Nel dolore addominale non sempre la causa è visibile, e per molte persone che convivono con la sindrome dell’intestino irritabile (IBS) la sensazione è proprio questa: sintomi reali, spesso invalidanti, ma difficili da spiegare e ancora più difficili da trattare. Ora, una nuova ricerca pubblicata su Science prova a fare luce su uno degli aspetti più enigmatici della malattia: perché colpisce soprattutto le donne.
La risposta potrebbe trovarsi in un meccanismo biologico finora poco considerato, legato agli estrogeni e alla comunicazione tra cellule intestinali. Secondo lo studio, infatti, l’ormone sessuale femminile avrebbe un ruolo diretto nell’aumentare la sensibilità al dolore viscerale, amplificando i segnali che dall’intestino arrivano al cervello. “Le cellule nell’intestino delle femmine rispondono agli estrogeni aumentando la segnalazione del dolore”, spiegano i ricercatori che hanno condotto lo studio sui topi. Un processo che potrebbe contribuire a chiarire perché circa due terzi delle persone con IBS siano donne. La sindrome dell’intestino irritabile è una condizione complessa e ancora non completamente compresa, caratterizzata da sintomi come gonfiore, diarrea, stitichezza e dolore addominale, spesso influenzati dallo stress o dall’alimentazione. Da tempo gli scienziati sospettano un ruolo degli ormoni sessuali, anche perché molte pazienti riferiscono un peggioramento dei sintomi in relazione al ciclo mestruale. Nel nuovo studio, i ricercatori hanno concentrato l’attenzione su un particolare tipo di cellule presenti nel colon: le cellule enterocromaffini. Queste cellule reagiscono a stimoli irritanti rilasciando serotonina, un neurotrasmettitore che attiva le terminazioni nervose responsabili della trasmissione del dolore al cervello.

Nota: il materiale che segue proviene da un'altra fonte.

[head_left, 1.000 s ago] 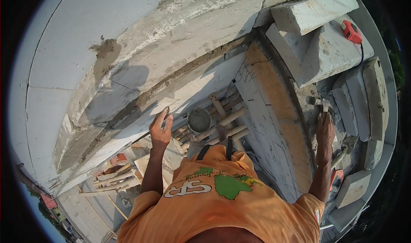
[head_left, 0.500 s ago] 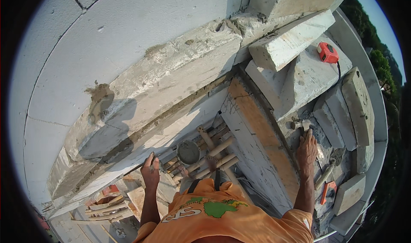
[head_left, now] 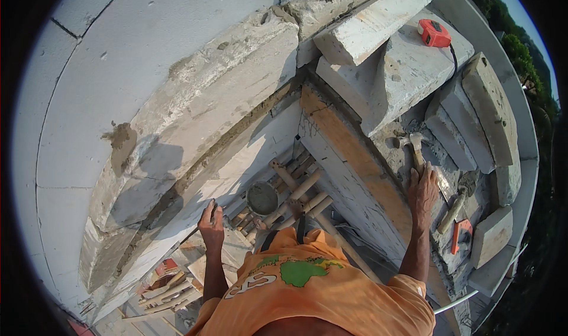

“L’ipotesi era che l’estrogeno potesse modulare l’attività di queste cellule rare ma cruciali”, ha spiegato la fisiologa molecolare Holly Ingraham dell’Università della California a San Francisco, che ha guidato la ricerca. Gli esperimenti sui topi hanno fornito indizi significativi. Le femmine a cui erano state rimosse le ovaie e quindi private della produzione di estrogeni, mostravano una ridotta attività dei nervi legati al dolore intestinale. Inoltre, reagivano meno agli stimoli di distensione del colon, simulati tramite un piccolo palloncino gonfiato nell’intestino. “È un lavoro eccellente”, ha commentato Guy Boeckxstaens, neurogastroenterologo della KU Leuven, che non ha partecipato allo studio. “Aggiunge una nuova dimensione alla nostra comprensione del dolore addominale e offre un’importante spiegazione del perché le donne possano essere più a rischio.”
Il risultato più rilevante è che gli estrogeni sembrano amplificare la comunicazione tra cellule intestinali e sistema nervoso, aumentando la percezione del dolore. Un meccanismo che, se confermato anche nell’uomo, potrebbe aprire la strada a nuovi trattamenti mirati, capaci di agire proprio su questa via biologica. Per ora la ricerca è ancora in fase preclinica, ma rappresenta un passo importante verso una comprensione più profonda dell’IBS, una condizione spesso invisibile ma con un impatto significativo sulla qualità della vita di milioni di persone.